No saldremos del círculo vicioso mientras no tengamos conciencia de nación, de clase y de sujeto político, dado que todos tenemos una relación equis con el poder: ya sea de mantenimiento, de rebelión, de transformación o, incluso, de incógnita. La modernización institucional no sirve de nada si no está acompañada por una transformación de las conciencias. El desarrollo económico, por sí solo, no genera virtud cívica ni solidaridad republicana. Lo que necesitamos, en última instancia, es una revolución moral silenciosa: hecha de escuelas que enseñen pensamiento crítico, de ejemplos que sustituyan discursos y de servidores públicos que sirvan al pueblo y no solamente a sus allegados. Por ejemplo, ¿por qué no hemos vuelto a la esencia de la formación hostosiana, adecuada a nuestros tiempos? ¿Cuántas generaciones tienen que perder la oportunidad de comprender los textos que leen? ¿Dónde está el gran pacto por la educación?

Américo Lugo sigue siendo incómodo porque exige lo que no se puede simular: integridad, cultura y vocación pública. Por eso sigue siendo necesario. Penosamente, por esa misma razón es que no se le revisita. Ni siquiera los nacionalistas de nuevo cuño lo mencionan. En cambio, suelen referirse a su discípulo más visible, don Manuel Arturo Peña Batlle, a quien admiran por la hondura de su pensamiento, sin advertir que Chilo —como le decían sus amigos— adaptó a conveniencia el ideario del creador del Partido Nacionalista en su ensayo Semblanza de Américo Lugo, justificando las acciones de su nuevo líder político y asegurando que: Trujillo fue el creador del Estado nacional. Una afirmación que contradice de raíz el pensamiento y el proceder de Lugo, a quien no hay que defender con alambicados argumentos ni justificar exilios, interiores o de ningún tipo, porque su comportamiento digno frente a la tiranía habla por él. Para Lugo, pensar, escribir y vivir eran actos inseparables. Res non verba: hechos, no palabras.
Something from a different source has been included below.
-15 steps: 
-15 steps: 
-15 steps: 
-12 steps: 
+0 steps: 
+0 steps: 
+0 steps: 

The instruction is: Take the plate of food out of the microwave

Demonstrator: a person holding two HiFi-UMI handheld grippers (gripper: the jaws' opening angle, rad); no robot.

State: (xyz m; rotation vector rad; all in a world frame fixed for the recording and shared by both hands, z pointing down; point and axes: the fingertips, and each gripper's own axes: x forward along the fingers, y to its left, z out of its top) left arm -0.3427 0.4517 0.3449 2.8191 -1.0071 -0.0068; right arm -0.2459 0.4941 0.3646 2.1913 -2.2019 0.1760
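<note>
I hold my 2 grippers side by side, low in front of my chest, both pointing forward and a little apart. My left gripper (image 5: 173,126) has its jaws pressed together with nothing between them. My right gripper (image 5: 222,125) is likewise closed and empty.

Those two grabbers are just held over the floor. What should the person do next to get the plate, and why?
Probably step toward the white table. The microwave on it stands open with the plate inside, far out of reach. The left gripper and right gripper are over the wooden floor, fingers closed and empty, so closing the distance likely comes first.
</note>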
Mientras no haya en cada dominicano una conciencia clara de que el bien común nos incluye y nos compromete, seguiremos atrapados en el simulacro de una democracia que no nos representa. Solo cuando alcancemos la estatura de nación podremos dejar de aspirar y empezar, por fin, a soñar con una democracia plena, no imperfecta tirando a híbrida, como ya nos ha catalogado el Democracy Index, por mencionar solo una de tantas mediciones.

Héctor Camilo Ricart

Abogado

Lic. Héctor Ricart (Abogado, egresado de la UNPHU, apasionado del derecho laboral. Director Jurídico en la firma R&L, Legal and Real Estate.